On March 19, 2012, respondent petitioned the district court for expungement of the theft conviction. With the petition, respondent included proof of insurance, a personal statement, a recommendation from her mother, proof of restitution, letters from her college naming her to the dean's list, an acceptance letter from St. Cloud State University, and a letter from a representative of the gas station confirming that restitution was paid and that the station management supported expungement. In her personal statement, respondent stated that she is a single parent, she is in the third year of a bachelor's degree program in psychology, she is an honor student and volunteers in the community, and she is unable to get a required internship because of the theft conviction. At the expungement hearing, respondent told the court that she had previously been a nursing assistant but could no longer hold that job because of the theft conviction. The state did not oppose expungement of judicial records but opposed expungement of records held by the executive branch.

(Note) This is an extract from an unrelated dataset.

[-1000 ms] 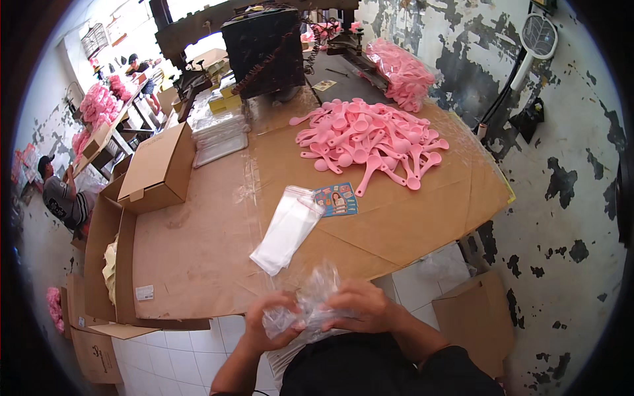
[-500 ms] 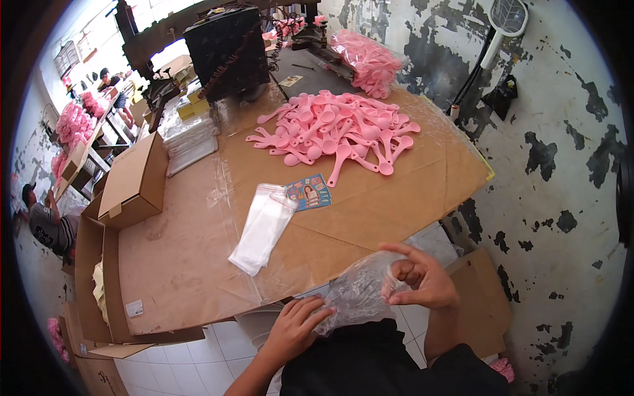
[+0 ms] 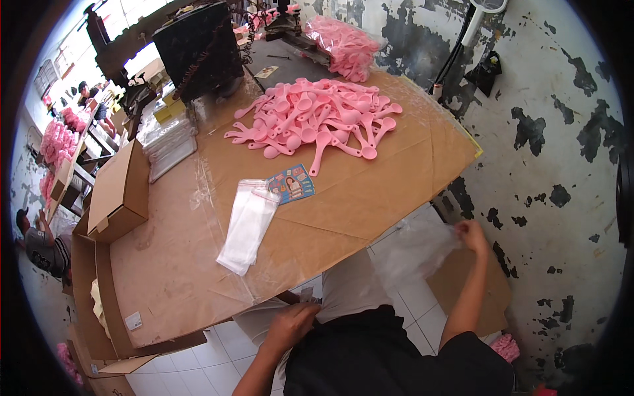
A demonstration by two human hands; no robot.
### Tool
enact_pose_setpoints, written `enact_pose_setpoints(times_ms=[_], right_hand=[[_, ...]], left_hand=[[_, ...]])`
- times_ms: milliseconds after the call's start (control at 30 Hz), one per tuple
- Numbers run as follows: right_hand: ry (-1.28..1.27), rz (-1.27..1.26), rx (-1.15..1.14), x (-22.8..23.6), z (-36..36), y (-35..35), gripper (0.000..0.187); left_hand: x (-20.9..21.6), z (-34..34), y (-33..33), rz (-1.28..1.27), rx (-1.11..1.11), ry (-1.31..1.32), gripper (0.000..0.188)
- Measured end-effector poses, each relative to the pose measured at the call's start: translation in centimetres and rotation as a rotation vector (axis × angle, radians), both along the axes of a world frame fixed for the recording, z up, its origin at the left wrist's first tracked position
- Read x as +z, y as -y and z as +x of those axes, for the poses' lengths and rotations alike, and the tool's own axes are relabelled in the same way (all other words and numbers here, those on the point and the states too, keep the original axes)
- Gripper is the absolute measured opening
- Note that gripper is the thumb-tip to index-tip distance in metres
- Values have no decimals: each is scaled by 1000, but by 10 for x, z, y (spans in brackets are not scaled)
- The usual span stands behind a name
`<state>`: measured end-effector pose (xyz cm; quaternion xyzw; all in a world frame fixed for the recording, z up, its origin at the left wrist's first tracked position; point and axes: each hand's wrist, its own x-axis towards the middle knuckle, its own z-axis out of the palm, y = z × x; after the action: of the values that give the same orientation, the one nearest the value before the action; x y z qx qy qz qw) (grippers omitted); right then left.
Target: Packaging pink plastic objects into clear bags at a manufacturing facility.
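Note:
My right hand [image 3: 470,236] is stretched out to the right, past the table edge. Its fingers pinch a crumpled clear plastic bag [image 3: 419,247], which hangs blurred above the floor. Over my lap, my left hand [image 3: 294,325] is closed, and a small piece of clear plastic [image 3: 306,294] sticks up at its fingers. On the table lie a stack of clear zip bags [image 3: 247,228] and a blue printed card [image 3: 290,184], its corner against the bags. Behind them is a heap of pink measuring spoons [image 3: 314,119].
A brown-paper-covered table [image 3: 356,204] fills the middle. Cardboard boxes [image 3: 119,188] stand along its left side, near stacked plastic packs [image 3: 170,142]. A dark machine [image 3: 198,53] and a bag of pink spoons [image 3: 347,49] are at the back. A peeling wall [image 3: 528,178] rises right. People work far left.
My right hand has swung outward to the right with the plastic bag, away from my lap. My left hand has drawn down off the bag and closed.

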<state>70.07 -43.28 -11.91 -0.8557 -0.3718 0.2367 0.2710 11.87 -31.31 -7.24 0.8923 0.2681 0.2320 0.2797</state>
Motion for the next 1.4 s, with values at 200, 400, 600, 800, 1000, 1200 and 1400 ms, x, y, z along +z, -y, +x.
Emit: enact_pose_setpoints(times_ms=[200,400,600,800,1000,1200,1400], right_hand=[[163,424,-195,-21,29,12,6],[120,137,-356,-5,96,0,10],[476,324,-730,50,169,-73,28],[236,669,-272,94,241,-175,19],[561,312,150,109,167,-241,25],[529,279,-103,114,113,-241,23],[590,419,-148,109,145,-241,24]], left_hand=[[30,-11,-4,-187,111,40,17],[99,-39,-14,-402,-34,166,24],[138,-120,-40,-269,455,408,19],[142,-154,-133,-77,699,297,21],[132,-165,-182,-33,726,150,29],[108,-171,-191,36,741,99,36],[102,-170,-191,18,738,124,36]])
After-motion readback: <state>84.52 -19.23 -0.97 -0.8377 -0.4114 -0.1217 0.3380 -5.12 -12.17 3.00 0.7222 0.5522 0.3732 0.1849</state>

The district court ruled from the bench that it would order expungement of all records and issued a written opinion confirming this order. The state appealed solely from the district court's order directing expungement of records held by executive branch agencies.

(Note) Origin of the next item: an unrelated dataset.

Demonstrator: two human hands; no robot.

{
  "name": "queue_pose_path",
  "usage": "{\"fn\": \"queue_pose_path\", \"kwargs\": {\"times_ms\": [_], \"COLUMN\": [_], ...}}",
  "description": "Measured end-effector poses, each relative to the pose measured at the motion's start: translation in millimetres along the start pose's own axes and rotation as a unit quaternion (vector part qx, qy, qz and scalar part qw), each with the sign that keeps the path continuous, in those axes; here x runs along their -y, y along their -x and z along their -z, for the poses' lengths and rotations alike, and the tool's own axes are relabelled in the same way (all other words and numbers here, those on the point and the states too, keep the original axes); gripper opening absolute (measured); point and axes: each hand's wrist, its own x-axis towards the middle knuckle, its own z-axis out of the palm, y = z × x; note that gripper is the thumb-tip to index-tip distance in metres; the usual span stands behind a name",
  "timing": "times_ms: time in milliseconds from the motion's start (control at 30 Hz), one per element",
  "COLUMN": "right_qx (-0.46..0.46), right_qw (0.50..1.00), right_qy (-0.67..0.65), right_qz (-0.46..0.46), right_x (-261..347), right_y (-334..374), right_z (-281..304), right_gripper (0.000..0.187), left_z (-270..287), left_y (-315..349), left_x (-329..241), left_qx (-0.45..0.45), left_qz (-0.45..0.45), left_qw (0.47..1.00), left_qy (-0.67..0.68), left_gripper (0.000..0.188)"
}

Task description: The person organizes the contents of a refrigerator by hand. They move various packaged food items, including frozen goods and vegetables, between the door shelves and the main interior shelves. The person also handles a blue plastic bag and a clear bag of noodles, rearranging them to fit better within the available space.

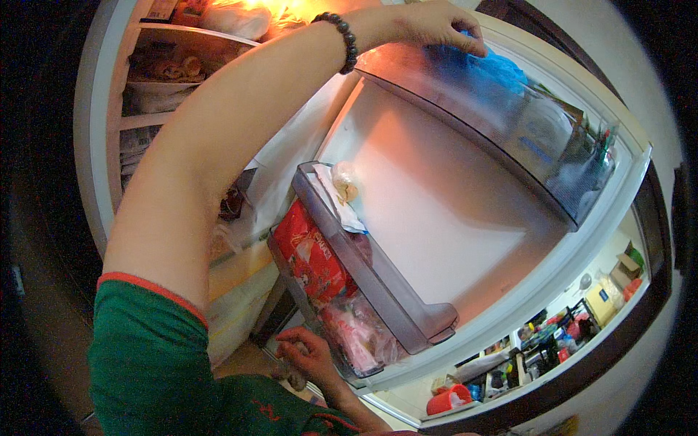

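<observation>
My left arm, with a dark bead bracelet, stretches up across the view to the upper shelf bin (465, 131) of an open fridge door. There my left hand (436, 27) is closed, its curled fingers at a crumpled blue plastic bag (494, 69). Low down by the lower door bin (385, 276), my right hand (314, 360) is half closed, fingers bent around something small and pale that I cannot make out. The lower bin sits tilted and holds a red packet (309, 251), a clear bag with pink contents (352, 330) and a small clear bag (346, 182).
The fridge compartment at the left has lit shelves (156, 120) with bagged items. In the upper bin stand more clear-wrapped goods (545, 127). Beyond the door, at lower right, a cluttered surface carries a red container (448, 400), a yellow box (602, 304) and several bottles.
</observation>
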Motion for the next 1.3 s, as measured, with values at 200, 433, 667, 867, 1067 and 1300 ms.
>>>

The district court based its expungement order on the courts' inherent authority to grant relief. After the district court issued its order, the supreme court released its opinion in M.D.T., which addresses the limits of the courts' inherent authority to expunge criminal records held by the executive branch. 831 N.W.2d 276. The supreme court held that courts do not have inherent authority to expunge records held by the executive branch, because this action is not "necessary to the performance of the judicial function as contemplated in our state constitution." 831 N.W.2d at 280, 284. The supreme court noted "that courts must be mindful not to use judicial authority to enforce or restrain acts which lie within the executive and legislative jurisdictions." Id. at 280 (quotation omitted). "[T]he authority the judiciary has to control its own records does not give the judiciary the inherent authority to reach into the executive branch to control what the executive branch does with records held in that branch, even when those records were created in the judiciary." Id. at 282. The supreme court concluded that to do otherwise would amount to a failure to "respect the equally unique authority of another branch of government." Id. (quotation omitted).
The supreme court stated that a balancing test considering whether the benefit to the petitioner of expungement of criminal records outweighed the disadvantages to the public was "relevant only after the court concludes, as a threshold matter, that expungement is necessary to the performance of a unique judicial function." Id. at 283-84. Because expungement of records of convictions held in the executive branch is not a necessary judicial function, the supreme court ruled that it was not necessary to engage in a balancing of competing interests. Id. at 284.
Based on M.D.T., we reverse the district court's order directing expungement of records held by executive branch agencies.